● **AIM OF THE TASK**
Records follow. Pull out every line that contains "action".

● **TASK INPUT**

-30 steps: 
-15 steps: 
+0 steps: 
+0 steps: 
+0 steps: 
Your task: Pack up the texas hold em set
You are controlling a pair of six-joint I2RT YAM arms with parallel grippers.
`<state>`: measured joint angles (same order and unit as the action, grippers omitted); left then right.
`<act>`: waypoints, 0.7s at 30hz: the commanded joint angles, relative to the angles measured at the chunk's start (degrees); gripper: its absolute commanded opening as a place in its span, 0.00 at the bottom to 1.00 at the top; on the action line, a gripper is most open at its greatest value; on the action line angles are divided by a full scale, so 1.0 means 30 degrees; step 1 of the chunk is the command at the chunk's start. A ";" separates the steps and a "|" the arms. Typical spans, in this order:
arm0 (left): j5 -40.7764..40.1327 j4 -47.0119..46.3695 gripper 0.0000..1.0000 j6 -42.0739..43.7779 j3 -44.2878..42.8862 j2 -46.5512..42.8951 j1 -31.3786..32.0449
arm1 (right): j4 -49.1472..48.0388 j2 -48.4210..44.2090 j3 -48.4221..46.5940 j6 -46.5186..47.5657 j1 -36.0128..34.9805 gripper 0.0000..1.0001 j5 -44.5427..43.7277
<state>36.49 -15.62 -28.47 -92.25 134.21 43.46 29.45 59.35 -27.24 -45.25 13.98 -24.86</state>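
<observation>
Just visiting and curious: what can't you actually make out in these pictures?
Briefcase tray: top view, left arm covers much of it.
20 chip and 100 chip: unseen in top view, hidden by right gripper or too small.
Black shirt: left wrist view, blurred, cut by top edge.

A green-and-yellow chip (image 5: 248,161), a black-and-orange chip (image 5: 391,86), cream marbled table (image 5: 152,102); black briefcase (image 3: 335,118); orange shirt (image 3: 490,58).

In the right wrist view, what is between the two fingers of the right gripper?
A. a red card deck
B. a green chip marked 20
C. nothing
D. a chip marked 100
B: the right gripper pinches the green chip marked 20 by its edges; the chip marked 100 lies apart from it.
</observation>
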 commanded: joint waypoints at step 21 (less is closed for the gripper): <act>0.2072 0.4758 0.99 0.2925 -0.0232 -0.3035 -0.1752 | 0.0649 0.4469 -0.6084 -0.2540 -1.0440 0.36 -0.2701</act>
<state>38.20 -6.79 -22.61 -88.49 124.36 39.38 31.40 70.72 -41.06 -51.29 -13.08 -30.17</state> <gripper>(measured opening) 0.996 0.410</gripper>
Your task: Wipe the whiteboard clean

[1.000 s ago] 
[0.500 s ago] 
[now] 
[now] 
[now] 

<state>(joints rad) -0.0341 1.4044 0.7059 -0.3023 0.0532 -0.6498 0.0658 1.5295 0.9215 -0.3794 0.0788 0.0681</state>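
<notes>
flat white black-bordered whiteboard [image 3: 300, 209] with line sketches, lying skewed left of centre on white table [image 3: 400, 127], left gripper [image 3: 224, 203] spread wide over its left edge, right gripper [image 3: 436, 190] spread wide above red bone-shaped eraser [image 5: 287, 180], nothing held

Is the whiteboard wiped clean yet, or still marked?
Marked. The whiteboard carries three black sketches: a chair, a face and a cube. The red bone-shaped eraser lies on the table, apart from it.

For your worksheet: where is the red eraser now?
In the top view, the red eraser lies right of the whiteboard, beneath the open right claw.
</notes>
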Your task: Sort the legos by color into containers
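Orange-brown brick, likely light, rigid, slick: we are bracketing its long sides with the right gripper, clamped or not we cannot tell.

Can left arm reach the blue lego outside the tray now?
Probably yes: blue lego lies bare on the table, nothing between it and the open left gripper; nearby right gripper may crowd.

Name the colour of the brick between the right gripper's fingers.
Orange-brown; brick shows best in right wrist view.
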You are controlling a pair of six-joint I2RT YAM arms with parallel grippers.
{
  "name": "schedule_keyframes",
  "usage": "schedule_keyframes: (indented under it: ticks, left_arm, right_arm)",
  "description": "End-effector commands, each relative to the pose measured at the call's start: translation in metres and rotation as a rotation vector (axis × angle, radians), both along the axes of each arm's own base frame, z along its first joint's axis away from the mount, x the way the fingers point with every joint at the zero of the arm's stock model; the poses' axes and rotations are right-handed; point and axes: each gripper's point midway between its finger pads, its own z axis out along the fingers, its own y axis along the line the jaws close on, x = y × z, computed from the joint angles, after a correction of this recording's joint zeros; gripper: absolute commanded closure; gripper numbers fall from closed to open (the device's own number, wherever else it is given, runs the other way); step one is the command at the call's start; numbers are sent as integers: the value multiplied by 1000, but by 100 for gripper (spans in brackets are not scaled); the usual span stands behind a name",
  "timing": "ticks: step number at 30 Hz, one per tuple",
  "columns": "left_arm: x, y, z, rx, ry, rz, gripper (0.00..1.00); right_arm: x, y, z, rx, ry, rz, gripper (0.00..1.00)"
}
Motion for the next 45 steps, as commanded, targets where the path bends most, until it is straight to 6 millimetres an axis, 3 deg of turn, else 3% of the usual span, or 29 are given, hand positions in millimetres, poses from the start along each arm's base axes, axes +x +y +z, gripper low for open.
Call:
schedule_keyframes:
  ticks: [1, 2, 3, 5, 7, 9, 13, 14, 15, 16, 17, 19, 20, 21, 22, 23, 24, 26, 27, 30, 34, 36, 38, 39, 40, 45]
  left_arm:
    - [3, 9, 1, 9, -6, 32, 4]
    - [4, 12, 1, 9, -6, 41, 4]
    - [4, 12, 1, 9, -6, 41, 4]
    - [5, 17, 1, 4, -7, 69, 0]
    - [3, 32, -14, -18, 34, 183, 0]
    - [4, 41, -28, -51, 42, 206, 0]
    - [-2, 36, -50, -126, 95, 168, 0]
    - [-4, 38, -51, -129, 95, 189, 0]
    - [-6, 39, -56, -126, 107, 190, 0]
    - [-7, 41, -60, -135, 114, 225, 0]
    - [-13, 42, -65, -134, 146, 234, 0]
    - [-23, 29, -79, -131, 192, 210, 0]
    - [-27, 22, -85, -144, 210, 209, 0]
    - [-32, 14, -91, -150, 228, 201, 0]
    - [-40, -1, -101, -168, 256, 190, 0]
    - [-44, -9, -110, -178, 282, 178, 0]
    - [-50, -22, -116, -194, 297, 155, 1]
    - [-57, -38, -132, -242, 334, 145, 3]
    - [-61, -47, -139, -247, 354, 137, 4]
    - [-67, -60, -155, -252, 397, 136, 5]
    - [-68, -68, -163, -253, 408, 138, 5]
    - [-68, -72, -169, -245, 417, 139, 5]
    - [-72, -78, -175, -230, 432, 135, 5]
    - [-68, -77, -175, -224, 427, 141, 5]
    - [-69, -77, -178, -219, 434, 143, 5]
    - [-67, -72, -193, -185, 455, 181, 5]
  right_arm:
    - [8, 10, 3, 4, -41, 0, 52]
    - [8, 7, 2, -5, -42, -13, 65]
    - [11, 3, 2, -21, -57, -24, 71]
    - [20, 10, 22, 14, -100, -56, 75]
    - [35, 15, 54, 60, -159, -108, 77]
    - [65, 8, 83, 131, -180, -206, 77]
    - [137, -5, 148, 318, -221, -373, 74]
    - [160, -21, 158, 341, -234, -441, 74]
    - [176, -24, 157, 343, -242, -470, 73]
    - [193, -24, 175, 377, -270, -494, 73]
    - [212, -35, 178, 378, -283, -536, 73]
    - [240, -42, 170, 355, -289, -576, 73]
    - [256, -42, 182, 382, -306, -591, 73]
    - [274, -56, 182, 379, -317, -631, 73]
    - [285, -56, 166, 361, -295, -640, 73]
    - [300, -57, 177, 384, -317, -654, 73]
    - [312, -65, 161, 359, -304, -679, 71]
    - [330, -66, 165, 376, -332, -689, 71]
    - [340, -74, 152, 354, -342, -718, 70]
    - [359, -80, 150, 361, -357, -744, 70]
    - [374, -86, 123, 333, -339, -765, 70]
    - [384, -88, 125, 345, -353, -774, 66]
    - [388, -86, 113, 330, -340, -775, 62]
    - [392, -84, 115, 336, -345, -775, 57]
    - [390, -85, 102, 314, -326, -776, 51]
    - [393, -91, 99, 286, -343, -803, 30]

● **RESPONSE AREA**
`<state>`: measured joint angles (same order and unit as the action, grippers omitted); left then right.
`<act>`: waypoints, 0.7s at 30hz: the commanded joint angles, relative to the angles measured at the chunk's start (degrees); gripper: its absolute commanded opening as a place in its span, 0.00 at the bottom to 1.00 at the top; on the action line, a gripper is most open at its greatest value; on the action line angles are divided by a full scale, so 1.0 means 30 degrees; step 1 of the chunk is the command at the chunk's start. A ";" separates the steps and a "|" the arms. Typical spans, in this order:

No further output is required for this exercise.